How is technical analysis advantageous?

  • It is not affected by any news or occurrence of events that take place regarding the company.
  • Many announcements like financial results, new technical discovery, high-rank executives exit or entry, change in government rules, etc. that affects the shares price of the company. An investor who is following technical analysis gets an early signal on price movements who many a time does not know the exact nature of information.
  • Technical analysis depends on mass psychology which changes and fluctuates sometimes.
  • Charts help to figure out trends that are in vogue. It helps to depict price patterns and share volume being traded.
  • Technical research helps to let us know the value at which stop loss can be applied to particular shares; this saves the investor from a bigger loss in the future.
  • It is more useful for short-term traders/investors.

We use both fundamental as well as technical analysis of different companies before providing share market tips to our clients. To know more please fill in the free trial form or contact us for the services that we provide.

How much money do you need to invest in stocks market?

The Indian stock market is basically divided into two stock exchanges. National Stock Exchange (around 2000 companies listed) and Bombay Stock Exchange (around 5000 companies listed).

The companies listed and traded on the stock exchange have a price range from low of Re. 1 to the high of Rs. 74000 per share. Now the question is how many numbers of shares you wish to purchase and of which company? Also, note the broker will charge you brokerage charges and certain mandatory government taxes.

indian rupees

Investors are often confused about how much minimum amount they can invest in the stock market. There is no rule as to what minimum and maximum amount one can invest in stocks. Though this question has been asked by those who wish to start investing in the stock market, it might have crossed others’ mind too who are sitting on the fence, and who have small regular savings.

Technically your bare minimum amount required depends upon the requirements of the brokerage firm to open an account and operating it. Operating or maintaining charges have to be paid on yearly basis. There are many online brokers where you can open an account free that is no requirement of minimum account balance. Even to purchase shares your invested capital should be a bit more than (Number of shares x share price plus brokerage charges plus taxes).

One should note that brokerage commission for buying and selling stocks increase significantly on a percentage basis.  In other words, a higher amount of transaction negligible amount, it will be per transaction. Usually, it is ‘economics of scale’ which counts in your realized returns.

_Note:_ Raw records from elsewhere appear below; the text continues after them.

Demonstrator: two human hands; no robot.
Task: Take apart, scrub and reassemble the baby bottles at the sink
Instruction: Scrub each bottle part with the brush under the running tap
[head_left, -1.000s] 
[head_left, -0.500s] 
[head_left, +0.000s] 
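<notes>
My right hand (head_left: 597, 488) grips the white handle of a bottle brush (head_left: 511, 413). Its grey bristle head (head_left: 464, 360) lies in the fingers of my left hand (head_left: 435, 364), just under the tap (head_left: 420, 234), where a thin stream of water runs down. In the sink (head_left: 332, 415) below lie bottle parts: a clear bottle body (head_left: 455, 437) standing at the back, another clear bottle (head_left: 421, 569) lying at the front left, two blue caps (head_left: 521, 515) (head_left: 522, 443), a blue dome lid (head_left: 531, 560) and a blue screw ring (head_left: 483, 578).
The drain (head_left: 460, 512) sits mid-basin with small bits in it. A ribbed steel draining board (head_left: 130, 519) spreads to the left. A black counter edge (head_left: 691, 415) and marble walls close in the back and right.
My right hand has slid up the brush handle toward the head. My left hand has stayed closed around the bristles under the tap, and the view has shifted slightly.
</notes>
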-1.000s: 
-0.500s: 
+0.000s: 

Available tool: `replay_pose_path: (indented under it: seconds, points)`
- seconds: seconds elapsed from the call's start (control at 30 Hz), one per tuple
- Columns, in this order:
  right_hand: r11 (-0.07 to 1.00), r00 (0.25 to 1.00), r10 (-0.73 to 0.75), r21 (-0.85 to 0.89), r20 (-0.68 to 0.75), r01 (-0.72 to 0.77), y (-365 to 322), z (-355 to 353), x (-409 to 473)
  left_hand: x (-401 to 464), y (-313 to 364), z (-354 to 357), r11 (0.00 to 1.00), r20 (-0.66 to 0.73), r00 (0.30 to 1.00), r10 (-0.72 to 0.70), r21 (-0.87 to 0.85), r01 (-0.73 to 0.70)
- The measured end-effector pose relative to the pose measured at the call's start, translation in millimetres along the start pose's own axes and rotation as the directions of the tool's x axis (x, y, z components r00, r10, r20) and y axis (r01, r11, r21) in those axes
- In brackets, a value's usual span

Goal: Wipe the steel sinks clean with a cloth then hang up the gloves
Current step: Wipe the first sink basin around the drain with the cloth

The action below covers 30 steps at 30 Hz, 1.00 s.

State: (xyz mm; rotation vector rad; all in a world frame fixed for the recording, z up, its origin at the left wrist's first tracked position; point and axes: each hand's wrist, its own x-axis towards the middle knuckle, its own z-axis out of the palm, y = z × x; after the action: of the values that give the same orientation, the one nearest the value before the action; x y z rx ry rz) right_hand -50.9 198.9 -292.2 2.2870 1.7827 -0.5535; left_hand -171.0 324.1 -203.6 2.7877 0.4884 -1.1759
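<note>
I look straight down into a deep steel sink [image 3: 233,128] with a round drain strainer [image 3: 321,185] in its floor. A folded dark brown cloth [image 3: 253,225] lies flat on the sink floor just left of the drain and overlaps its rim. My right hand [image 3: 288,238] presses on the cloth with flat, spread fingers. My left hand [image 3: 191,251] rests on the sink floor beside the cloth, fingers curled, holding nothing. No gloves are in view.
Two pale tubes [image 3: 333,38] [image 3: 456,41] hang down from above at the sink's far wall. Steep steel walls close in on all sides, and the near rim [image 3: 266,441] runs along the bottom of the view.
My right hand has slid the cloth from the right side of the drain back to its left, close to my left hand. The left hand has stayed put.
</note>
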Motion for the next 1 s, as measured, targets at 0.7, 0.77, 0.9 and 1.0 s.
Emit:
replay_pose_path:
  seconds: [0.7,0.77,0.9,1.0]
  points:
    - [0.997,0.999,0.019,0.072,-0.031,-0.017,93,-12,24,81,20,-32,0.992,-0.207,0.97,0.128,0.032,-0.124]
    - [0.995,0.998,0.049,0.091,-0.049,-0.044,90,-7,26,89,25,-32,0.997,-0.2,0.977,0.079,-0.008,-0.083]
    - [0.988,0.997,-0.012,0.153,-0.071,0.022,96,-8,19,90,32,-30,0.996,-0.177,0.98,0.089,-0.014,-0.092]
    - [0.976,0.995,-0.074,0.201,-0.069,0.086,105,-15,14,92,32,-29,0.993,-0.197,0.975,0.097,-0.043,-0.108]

Apart from the cost of buying/selling, you have to think about how many different companies’ share you will buy/sell. It is suggested that you buy minimum shares of 15 to 20 different companies representing different sectors/industries so that you build up a diversified portfolio. By diversifying your portfolio you are actually minimizing (spreading) the risk that you can take, as share market is volatile.

There is a number of shares that are priced below Rs. 10 each. You do not have to put in thousands and lakhs of rupees to start trading in India.

If you are new to the stock market and are in a learning phase it is recommended to start with low. Anything between Rs. 100 to Rs.1000 will be good. Provided your sole intention is of learning. Even if you lose it will not hurt your financial standing.

If your intention is to earn as for your ‘day to day pocket expenses’ you can start with Rs.50000.

Buy shares of those companies that are traded actively. Have a disciplined approach, that is, do not get carried away by rumors (they are very frequent in the stock market). Keep an eye on your trading expense. Purchase sufficient amount of shares as the purchase of stocks in small amounts leads to higher acquiring cost. See to it that brokerage charges are the minimum. Opening a trading account can be free but for the transaction, you will have to pay brokerage fee for each and every transaction. Check if the trading platform is seamless and has various advanced tools or not, as they help you to come to form your decision.